Given material
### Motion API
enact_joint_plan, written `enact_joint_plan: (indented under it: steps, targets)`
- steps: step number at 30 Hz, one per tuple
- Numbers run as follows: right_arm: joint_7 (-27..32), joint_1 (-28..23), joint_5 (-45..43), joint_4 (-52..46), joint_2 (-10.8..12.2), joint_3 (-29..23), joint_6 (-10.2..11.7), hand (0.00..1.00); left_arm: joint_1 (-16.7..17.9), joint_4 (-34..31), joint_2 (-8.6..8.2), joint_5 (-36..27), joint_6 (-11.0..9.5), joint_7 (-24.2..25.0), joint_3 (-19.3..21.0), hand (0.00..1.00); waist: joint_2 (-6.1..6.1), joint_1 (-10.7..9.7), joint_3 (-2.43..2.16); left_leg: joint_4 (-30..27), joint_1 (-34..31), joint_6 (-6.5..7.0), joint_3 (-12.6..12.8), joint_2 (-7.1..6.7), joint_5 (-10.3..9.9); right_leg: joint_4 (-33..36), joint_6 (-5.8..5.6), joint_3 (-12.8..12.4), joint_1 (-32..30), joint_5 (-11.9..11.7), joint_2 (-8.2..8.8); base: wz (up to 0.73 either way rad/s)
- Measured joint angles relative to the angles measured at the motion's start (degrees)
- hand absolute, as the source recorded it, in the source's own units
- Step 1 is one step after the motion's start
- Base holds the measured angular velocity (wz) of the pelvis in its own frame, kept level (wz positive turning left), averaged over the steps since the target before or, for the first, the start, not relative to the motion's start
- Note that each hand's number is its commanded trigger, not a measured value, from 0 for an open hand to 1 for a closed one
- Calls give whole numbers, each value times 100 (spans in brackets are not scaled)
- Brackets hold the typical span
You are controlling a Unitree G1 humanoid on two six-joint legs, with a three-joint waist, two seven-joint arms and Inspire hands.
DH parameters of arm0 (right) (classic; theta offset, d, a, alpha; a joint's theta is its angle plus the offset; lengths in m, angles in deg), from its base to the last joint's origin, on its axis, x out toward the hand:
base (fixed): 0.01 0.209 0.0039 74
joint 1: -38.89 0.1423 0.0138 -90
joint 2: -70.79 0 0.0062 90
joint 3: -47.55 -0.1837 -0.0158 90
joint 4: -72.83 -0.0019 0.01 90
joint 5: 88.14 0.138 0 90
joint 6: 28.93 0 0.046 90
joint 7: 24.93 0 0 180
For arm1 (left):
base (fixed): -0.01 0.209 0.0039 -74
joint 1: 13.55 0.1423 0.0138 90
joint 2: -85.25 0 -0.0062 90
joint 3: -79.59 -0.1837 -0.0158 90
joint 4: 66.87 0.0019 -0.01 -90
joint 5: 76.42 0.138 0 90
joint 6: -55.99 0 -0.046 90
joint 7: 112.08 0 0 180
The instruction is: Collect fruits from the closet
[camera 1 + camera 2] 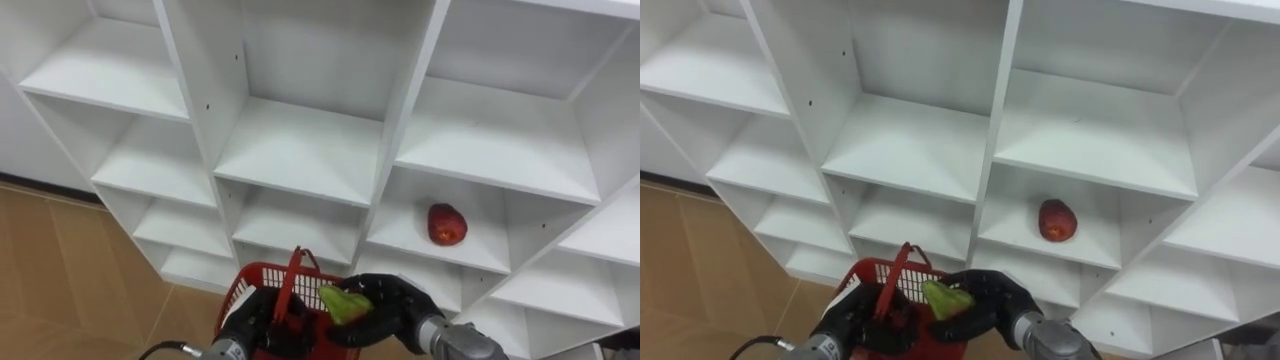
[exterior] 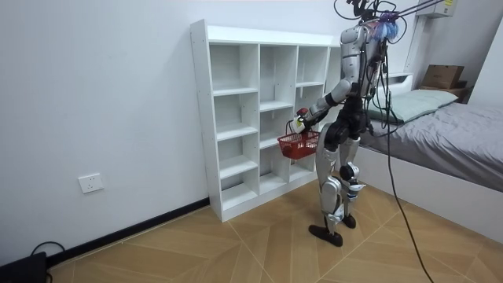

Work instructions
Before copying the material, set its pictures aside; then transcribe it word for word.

Worked solution
### Motion API
enact_joint_plan, written `enact_joint_plan: (indented under it: steps, targets)`
- steps: step number at 30 Hz, one per tuple
- Numbers run as follows: right_arm: joint_7 (-27..32), joint_1 (-28..23), joint_5 (-45..43), joint_4 (-52..46), joint_2 (-10.8..12.2), joint_3 (-29..23), joint_6 (-10.2..11.7), hand (0.00..1.00); left_arm: joint_1 (-16.7..17.9), joint_4 (-34..31), joint_2 (-8.6..8.2), joint_5 (-36..27), joint_6 (-11.0..9.5), joint_7 (-24.2..25.0), joint_3 (-19.3..21.0), hand (0.00..1.00); waist: joint_2 (-6.1..6.1), joint_1 (-10.7..9.7), joint_3 (-2.43..2.16); left_leg: joint_4 (-30..27), joint_1 (-34..31), joint_6 (-6.5..7.0), joint_3 (-12.6..12.8), joint_2 (-7.1..6.7), joint_5 (-10.3..9.9); right_leg: joint_4 (-33..36), joint_6 (-5.8..5.6), joint_3 (-12.8..12.4), joint_1 (-32..30), joint_5 (-11.9..11.7), joint_2 (-8.2..8.8); base: wz (up to 0.73 either way rad/s)
- Measured joint angles relative to the angles measured at the motion's start (degrees)
- hand absolute, as the source recorded it, in the source's own units
- Step 1 is one step after the motion's start
- Base holds the measured angular velocity (wz) of the pelvis in its own frame, kept level (wz positive turning left), averaged over the steps since the target before or, for the first, the start, not relative to the motion's start
- Note that each hand's number is its commanded trigger, not a measured value, from 0 for an open hand to 1 for a closed one
- Calls give whole numbers, each value times 100 (spans in brackets are not scaled)
- Brackets hold the typical span
You are controlling a Unitree G1 humanoid on two six-joint legs, with a three-joint waist, two seven-joint arms and Inspire hands.
DH parameters of arm0 (right) (classic; theta offset, d, a, alpha; a joint's theta is its angle plus the offset; lengths in m, angles in deg), from its base to the last joint's origin, on its axis, x out toward the hand:
base (fixed): 0.01 0.209 0.0039 74
joint 1: -38.89 0.1423 0.0138 -90
joint 2: -70.79 0 0.0062 90
joint 3: -47.55 -0.1837 -0.0158 90
joint 4: -72.83 -0.0019 0.01 90
joint 5: 88.14 0.138 0 90
joint 6: 28.93 0 0.046 90
joint 7: 24.93 0 0 180
For arm1 (left):
base (fixed): -0.01 0.209 0.0039 -74
joint 1: 13.55 0.1423 0.0138 90
joint 2: -85.25 0 -0.0062 90
joint 3: -79.59 -0.1837 -0.0158 90
joint 4: 66.87 0.0019 -0.01 -90
joint 5: 76.42 0.138 0 90
joint 6: -55.99 0 -0.046 90
joint 7: 112.08 0 0 180
The instruction is: Collect fruits from the closet
[camera 1 + camera 2] 
[exterior] 

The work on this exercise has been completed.